Google AI’s Training Controversy: Are Publishers' Opt-Outs Being Ignored in 2025
The rise of artificial intelligence has sparked a heated debate between innovation and intellectual property rights. Publishers are increasingly concerned that their work is being used to train AI models without their consent, despite opting out. Google's alleged disregard for publishers' non-consent has exacerbated the issue, particularly with generative AI models like Gemini requiring vast datasets.

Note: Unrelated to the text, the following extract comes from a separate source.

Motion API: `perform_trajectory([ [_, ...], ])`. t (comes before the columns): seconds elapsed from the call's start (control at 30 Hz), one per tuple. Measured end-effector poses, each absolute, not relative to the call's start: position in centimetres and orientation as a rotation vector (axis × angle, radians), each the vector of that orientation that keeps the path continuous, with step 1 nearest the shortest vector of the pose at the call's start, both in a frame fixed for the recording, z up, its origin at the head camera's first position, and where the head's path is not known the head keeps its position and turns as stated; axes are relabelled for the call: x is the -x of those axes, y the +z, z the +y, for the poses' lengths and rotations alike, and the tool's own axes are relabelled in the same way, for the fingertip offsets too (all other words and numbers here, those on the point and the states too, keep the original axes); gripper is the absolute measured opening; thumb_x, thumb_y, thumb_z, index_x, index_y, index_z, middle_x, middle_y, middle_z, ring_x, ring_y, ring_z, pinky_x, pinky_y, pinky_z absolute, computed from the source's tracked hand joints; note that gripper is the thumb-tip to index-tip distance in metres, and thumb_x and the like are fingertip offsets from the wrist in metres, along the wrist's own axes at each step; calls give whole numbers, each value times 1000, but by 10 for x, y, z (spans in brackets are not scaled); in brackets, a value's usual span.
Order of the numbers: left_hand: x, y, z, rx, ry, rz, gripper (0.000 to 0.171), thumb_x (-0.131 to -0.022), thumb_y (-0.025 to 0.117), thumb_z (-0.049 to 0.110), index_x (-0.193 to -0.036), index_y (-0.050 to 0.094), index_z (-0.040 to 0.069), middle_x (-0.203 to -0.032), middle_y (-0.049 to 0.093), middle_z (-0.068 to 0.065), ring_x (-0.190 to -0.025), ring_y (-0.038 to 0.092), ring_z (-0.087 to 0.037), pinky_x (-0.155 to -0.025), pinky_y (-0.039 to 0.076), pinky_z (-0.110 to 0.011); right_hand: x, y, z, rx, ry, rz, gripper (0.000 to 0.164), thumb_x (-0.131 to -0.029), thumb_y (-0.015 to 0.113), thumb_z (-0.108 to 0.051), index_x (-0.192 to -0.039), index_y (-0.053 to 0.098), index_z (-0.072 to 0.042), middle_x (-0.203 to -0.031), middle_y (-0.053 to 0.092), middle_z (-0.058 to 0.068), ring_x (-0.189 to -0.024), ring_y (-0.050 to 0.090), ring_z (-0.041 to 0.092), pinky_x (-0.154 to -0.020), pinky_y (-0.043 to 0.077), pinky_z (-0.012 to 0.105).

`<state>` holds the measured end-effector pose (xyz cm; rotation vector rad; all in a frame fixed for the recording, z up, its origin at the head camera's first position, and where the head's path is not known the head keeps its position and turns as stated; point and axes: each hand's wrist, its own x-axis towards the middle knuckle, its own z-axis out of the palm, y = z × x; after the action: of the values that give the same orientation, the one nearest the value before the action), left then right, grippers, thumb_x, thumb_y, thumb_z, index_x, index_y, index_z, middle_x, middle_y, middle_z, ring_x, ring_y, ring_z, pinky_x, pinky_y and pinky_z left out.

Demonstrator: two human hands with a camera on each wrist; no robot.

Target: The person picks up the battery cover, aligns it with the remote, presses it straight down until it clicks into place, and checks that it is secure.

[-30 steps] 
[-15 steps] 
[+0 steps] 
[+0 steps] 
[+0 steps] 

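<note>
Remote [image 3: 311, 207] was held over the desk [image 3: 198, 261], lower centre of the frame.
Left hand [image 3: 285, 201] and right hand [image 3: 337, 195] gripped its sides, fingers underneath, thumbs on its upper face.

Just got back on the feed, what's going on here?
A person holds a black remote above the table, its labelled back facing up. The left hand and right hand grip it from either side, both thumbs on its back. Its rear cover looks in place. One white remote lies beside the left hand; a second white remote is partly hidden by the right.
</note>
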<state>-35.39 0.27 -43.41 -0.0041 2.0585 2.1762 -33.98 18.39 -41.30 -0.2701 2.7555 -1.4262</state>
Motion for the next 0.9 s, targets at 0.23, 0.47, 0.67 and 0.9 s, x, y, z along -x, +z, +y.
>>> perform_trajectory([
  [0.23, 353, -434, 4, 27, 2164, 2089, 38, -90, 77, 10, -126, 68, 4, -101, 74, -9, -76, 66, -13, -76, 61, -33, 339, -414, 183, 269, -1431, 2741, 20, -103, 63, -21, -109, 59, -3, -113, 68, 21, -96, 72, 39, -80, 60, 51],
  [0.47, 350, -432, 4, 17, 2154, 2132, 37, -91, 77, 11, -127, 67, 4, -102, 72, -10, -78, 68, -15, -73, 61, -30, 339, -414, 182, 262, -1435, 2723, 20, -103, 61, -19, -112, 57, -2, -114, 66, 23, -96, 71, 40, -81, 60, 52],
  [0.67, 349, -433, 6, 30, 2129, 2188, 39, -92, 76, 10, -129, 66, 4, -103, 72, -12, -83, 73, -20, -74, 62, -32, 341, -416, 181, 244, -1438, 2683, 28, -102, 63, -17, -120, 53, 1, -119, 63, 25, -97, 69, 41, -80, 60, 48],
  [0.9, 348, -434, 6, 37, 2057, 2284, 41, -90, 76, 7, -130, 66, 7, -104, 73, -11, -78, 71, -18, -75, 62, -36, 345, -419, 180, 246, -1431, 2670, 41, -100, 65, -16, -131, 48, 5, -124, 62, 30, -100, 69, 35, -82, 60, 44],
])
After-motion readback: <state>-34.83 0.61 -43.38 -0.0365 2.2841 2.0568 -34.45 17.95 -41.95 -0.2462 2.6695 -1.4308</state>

A viral video featuring actor Babil Khan's poignant question, "If artists can't protect their work, then who can?" has brought the issue to the forefront. As tensions escalate, the question remains: do publishers have any legal or technical recourse to protect their work, or are they at the mercy of tech giants?
Rise of Data Scraping from AI and the Reaction of Publishers
Google feeds the complete data set of books, news websites, and blogs into its AI algorithms, including Gemini. Google insists that it respects robots.txt and the publishers' wishes, but many reports came through in 2025 to the contrary.
Wired Investigation (2025) revealed how publishers changed their robots.txt files to block AI crawlers, only for these Google systems to gain access to archived copies anyway.
- The NYT Lawsuit: Still apparently pending, this suit charges Google with copyright infringement for using paywalled content to train AI without paying for any form.
- Babil Khan Went Viral with His Statement: This actor slammed AI companies for profiting off creative works without consent, further escalating the issue.
- Publishers claim that the Google: Extended feature, which seemingly allowed websites to opt out of being used to train AI, was never actually implemented; therefore, almost all of them argue that their content remains present in AI answers.
Is Google Extended Serving Its Intended Purpose
In 2023, Google-Extended was introduced as a solution for publishers who wanted to avoid AI training without sacrificing their visibility in search results. Investigations uncover some shortcomings:
1. Delayed Compliance: A few publishers indicate a lag of several weeks before the opt-out takes effect.
2. Archive Loophole: The models will still rely on cached or third-party versions of the content.
3. Lack of transparency: Google does not disclose the amount of data already used before an opt-out.
According to a 2025 Reuters Institute study employing Google Extended, 42% of top news sources continued to have their content in AI abstracts.
Legal and Ethical Implications
This scandal otherwise touches on three major issues:
1. Copyrighted Works: Unless it is deemed a case of fair use, creators have nothing to protect themselves under this, and new legislation may need to be enacted.
2. Revenue Lost: By providing a response that does not drive traffic to the source, AI has avoided any possibility of advertising on the sources and earning revenue.
3. Trust in AI: The users may have to trust whatever the AI shows them without verifying the accuracy or existence of those sources, which could propagate misinformation.
Based on the EU AI Act of 2025, AI companies should declare sources from which the AI has been trained, yet enforcement remains weak, with lawmakers in the US still arguing.
What Publishers Can Do
As these court cases go on, the publishers resort to other alternatives:
- Suing for Damages: Like The New York Times, increasingly, more media organizations can sue for damages.
- Technical Deterrents: Certain websites employ AI paywalls or watermarks to discourage scraping.
- Licensing Deals: News institutions negotiate with companies developing AI for licensing deals.
Conclusion: Who Controls Online Content in the AI Era
Does Google truly "forget" to honor opt-out requests, or does this reflect the actual power that publishers still hold in the web ecosystem? As AI technology sets new standards for content consumption, the conflict between technological advancement and the rights of creators becomes increasingly intense. Defense strategies and legal counteractions work in tandem to protect those rights, but the struggle continues on the ground. In the meantime, publishers, writers, and artists find themselves caught in a financial battle over money and the ownership of their work as AI continues to shape the future.